Kerala, a state with 100 per cent literacy and the highest human
development indices in India, is best poised to embark on a trajectory of
economic development based on modern day advances like in information technology
etc. The people’s embrace of the LDF’s vision for economic development is
what explains the universal support it received from all regions and all
sections.
We
salute the people of Bengal and Kerala for
the confidence they have reposed in the CPI(M) and the Left by giving
such huge electoral victories. We
do so being fully conscious of the
new responsibilities that these CPI(M)-led state governments will have to
discharge in order to meet these aspirations of the people.
It
is gratifying to note that the BJP has, once again, failed to open its account
in Kerala. It has never won an assembly or a parliament seat from Kerala since
independence. Likewise, in Bengal, the BJP has drawn a complete blank.

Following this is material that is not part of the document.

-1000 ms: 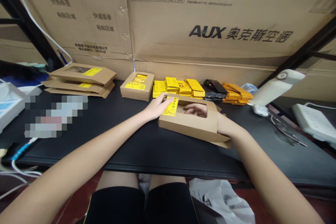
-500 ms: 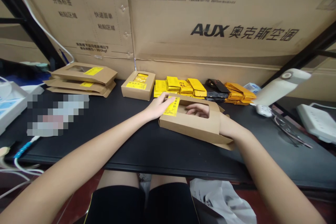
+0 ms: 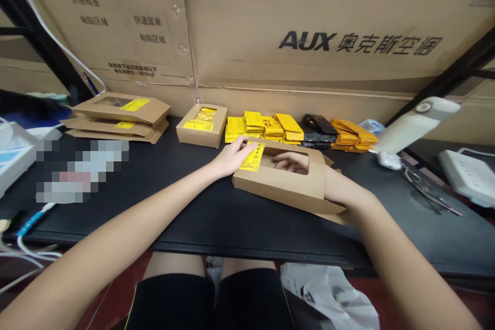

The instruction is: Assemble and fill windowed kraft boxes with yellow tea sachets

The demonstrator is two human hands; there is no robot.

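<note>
A brown cardboard box (image 3: 274, 192) with a cut-out window and a yellow label (image 3: 253, 157) lies on the desk in front of me. My left hand (image 3: 231, 159) grips its left end, thumb on top by the label and fingers over the far edge. Through the open right end, my right hand (image 3: 292, 162) reaches inside the box. Its fingers show through the window, loosely bent and a little apart, with nothing visible in them. The box walls hide the palm and wrist. Loose flaps stick out around that end.
Behind the box lie yellow packets (image 3: 263, 126), black packets (image 3: 319, 131) and orange packets (image 3: 353, 134). A filled window box (image 3: 201, 136) stands left of them, beside stacked flattish boxes (image 3: 116, 113). At right are a pale bottle (image 3: 417, 124), glasses (image 3: 429, 193) and a power strip (image 3: 469, 175).
The view has shifted slightly. Both hands keep almost the same place on and inside the box, and nothing else has visibly moved.
</note>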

Similarly, in Tamilnadu, where
it had pinned high hopes, the BJP failed to win a single seat. Only in Assam, it
has managed to retain what it had in the last election.
Such isolation of the
communal forces augers well for the
consolidation of a secular
democratic India.
In
these elections, the CPI(M) had sought the people’s support, apart from all
other issues, to strengthen the
Left in order
to build a better India. The struggles for meeting the people’s
aspirations and the pressures on the UPA government to implement the pro-people
promises made in the CMP will now have to be taken with renewed vigour.